Sound Morphing Using Loris
Note: your browser is not CSS compliant, so it may format this page incorrectly.
Many kinds of sound transformations have been characterized as sound morphing. Generally, these transformations involve two (or more) source timbres and produce a sound that has timbral characteristics of all both sources.
We define sound morphing more narrowly to be a transformation between source timbres governed by a morphing envelope, bounded by 0 and 1, in which the original source timbres are obtained at the extrema of the morphing envelope. That is, one source sound is produced when the envelope has value 0, the other source is produced when the envelopes have value 1, and hybrid sounds are obtained from intermediate envelope values.
Sound morphing using traditional additive sound models is straightforward. For quasi-harmonic sounds, in which each harmonic is represented by a single sinsusoidal partial, the time-varying frequencies and amplitudes of the quasi-harmonic partials in the morphed sound can be obtained by a weighted interpolation of the time-varying frequencies and amplitudes of corresponding partials in the source sounds.
In Loris, though the process of partial construction is different, the morphing process is fundamentally similar. Sound morphing is achieved by interpolating the time-varying frequency, amplitude, and bandwidth (or noisiness) of corresponding partials obtained from analyses of the source sounds.
Before proceeding with this tutorial, make sure that you have understood the Loris sound modeling tutorial.
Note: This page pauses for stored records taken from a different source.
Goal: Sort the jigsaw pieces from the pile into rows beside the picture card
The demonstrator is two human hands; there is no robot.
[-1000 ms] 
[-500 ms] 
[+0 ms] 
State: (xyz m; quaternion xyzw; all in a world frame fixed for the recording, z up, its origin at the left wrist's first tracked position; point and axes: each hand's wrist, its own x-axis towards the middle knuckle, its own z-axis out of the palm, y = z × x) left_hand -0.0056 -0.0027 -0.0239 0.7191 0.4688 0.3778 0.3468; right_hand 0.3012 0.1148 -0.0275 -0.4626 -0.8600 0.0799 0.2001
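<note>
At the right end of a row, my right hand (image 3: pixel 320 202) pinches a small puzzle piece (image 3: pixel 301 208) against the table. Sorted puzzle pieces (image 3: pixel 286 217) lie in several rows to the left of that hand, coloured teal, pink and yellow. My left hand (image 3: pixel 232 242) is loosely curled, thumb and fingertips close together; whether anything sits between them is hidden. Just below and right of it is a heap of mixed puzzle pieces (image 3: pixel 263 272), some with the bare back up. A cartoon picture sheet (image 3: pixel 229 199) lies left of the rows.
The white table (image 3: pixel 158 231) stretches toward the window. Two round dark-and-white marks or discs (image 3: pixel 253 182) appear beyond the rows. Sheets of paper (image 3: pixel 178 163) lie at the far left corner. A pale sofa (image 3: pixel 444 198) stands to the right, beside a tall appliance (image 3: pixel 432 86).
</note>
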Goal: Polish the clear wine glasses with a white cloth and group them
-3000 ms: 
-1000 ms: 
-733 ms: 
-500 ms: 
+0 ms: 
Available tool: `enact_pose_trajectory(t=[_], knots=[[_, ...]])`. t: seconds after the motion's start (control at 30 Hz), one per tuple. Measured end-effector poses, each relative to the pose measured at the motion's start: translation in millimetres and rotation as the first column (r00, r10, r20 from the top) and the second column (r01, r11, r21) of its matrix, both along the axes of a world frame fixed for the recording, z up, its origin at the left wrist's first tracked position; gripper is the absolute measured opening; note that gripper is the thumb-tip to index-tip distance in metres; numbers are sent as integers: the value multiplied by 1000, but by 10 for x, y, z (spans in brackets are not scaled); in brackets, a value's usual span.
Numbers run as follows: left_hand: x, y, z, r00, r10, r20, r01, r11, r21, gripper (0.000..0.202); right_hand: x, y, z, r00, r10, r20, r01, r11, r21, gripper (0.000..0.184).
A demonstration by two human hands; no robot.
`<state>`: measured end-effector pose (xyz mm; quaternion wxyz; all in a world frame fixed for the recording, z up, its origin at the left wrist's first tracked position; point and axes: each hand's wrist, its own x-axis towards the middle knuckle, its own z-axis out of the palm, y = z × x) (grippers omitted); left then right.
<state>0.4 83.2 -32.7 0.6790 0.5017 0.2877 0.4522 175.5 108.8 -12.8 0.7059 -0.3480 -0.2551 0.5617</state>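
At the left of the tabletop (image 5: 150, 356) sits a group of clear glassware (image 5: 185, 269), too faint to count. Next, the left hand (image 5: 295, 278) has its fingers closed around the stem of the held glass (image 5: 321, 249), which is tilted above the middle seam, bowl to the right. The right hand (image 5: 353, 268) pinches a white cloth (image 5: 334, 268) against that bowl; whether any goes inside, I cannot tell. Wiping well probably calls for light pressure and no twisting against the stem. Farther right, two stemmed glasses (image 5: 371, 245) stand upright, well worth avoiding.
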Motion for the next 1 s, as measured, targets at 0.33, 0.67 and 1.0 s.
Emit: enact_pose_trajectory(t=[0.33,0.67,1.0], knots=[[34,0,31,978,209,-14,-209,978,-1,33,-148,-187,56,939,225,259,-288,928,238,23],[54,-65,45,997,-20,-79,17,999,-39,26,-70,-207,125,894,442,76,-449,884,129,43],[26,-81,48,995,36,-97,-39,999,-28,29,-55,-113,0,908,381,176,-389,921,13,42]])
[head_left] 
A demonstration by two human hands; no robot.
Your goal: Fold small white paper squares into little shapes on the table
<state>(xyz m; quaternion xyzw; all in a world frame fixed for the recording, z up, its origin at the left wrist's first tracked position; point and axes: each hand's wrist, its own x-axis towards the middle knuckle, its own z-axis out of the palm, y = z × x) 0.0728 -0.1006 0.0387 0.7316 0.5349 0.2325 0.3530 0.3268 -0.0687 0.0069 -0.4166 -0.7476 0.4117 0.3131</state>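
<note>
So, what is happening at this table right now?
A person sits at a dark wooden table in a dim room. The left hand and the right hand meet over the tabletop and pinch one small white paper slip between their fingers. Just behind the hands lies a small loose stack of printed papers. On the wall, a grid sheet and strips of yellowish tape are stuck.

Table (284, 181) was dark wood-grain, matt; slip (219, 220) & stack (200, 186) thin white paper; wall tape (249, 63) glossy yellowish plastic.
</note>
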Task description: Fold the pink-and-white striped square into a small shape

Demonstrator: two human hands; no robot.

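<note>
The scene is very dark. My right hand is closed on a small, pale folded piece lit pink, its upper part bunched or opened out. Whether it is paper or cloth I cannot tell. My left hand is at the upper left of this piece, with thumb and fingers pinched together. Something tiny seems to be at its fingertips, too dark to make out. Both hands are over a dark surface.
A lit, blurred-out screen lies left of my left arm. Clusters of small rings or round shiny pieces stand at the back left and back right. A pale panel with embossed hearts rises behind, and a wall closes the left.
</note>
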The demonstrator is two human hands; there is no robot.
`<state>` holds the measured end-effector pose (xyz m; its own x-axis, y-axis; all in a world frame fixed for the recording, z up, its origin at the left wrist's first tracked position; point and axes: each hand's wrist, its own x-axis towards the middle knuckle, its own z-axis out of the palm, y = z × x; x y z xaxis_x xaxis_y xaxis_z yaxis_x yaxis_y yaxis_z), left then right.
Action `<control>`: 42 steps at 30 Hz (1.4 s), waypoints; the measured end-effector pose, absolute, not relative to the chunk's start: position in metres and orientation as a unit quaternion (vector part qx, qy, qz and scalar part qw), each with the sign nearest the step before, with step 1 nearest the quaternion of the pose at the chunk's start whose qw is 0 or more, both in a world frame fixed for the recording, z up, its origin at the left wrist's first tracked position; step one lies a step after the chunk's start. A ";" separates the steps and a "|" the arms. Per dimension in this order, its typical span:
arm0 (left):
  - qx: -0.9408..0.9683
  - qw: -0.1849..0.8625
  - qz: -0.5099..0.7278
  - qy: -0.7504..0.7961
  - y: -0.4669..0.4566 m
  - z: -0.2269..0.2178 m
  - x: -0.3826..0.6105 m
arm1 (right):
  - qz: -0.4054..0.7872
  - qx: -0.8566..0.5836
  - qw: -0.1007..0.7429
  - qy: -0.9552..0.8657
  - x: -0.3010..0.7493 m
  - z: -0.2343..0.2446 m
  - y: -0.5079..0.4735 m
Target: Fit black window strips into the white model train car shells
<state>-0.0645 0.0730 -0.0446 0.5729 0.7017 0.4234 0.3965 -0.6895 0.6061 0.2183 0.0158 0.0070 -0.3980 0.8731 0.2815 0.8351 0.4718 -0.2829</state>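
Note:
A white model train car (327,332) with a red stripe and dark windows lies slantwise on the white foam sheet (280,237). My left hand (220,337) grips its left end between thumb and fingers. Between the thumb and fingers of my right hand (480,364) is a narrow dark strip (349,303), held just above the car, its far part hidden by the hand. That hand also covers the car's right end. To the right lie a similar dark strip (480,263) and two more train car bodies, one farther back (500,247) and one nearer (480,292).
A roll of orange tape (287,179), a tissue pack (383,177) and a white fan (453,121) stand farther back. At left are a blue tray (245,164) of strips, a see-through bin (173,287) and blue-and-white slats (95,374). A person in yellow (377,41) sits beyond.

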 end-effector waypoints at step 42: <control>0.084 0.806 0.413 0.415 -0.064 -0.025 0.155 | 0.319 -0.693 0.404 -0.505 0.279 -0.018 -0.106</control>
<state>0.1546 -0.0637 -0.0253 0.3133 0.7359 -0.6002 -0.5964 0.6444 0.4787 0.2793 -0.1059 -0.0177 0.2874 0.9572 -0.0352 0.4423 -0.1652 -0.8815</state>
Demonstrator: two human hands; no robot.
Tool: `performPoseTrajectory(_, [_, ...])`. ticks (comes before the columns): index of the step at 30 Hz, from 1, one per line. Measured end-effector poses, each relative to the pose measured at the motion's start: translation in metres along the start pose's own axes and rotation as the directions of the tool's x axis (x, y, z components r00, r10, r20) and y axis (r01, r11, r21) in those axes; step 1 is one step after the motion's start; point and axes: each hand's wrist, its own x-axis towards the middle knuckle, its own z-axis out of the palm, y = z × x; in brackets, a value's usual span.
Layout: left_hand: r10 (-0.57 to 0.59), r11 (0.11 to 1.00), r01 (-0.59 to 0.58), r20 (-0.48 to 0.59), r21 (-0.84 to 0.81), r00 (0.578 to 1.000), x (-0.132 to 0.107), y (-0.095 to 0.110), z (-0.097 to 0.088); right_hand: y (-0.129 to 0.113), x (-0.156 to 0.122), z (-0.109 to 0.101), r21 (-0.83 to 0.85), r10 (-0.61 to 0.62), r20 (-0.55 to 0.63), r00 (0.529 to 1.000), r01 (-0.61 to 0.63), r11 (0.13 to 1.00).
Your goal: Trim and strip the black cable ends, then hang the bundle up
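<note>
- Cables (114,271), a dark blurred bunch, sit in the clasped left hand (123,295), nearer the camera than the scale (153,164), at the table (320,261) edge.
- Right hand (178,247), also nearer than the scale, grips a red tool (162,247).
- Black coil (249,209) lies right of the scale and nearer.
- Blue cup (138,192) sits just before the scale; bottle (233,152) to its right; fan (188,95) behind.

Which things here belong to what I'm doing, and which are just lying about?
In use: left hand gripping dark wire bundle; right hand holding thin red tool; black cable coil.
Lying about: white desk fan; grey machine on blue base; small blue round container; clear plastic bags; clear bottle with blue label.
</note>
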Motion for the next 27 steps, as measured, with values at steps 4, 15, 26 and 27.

Establishing Partial Correspondences
The description of sounds as quasi-harmonic implies a natural correspondence between partials having the same harmonic number. For non-harmonic or polyphonic sounds, however, there may be no obvious correspondence between partials in the source sounds, or there may be many possible correspondences. Loris provides mechanisms for explicitly establishing correspondences between source partials.
Correspondences between partials in the source sounds are established by labeling the partials in the source sounds. Partials in each source sound are assigned unique identifiers, or labels, and partials having the same label are morphed by interpolating their frequency, amplitude, and bandwidth envelopes according to the morphing envelope.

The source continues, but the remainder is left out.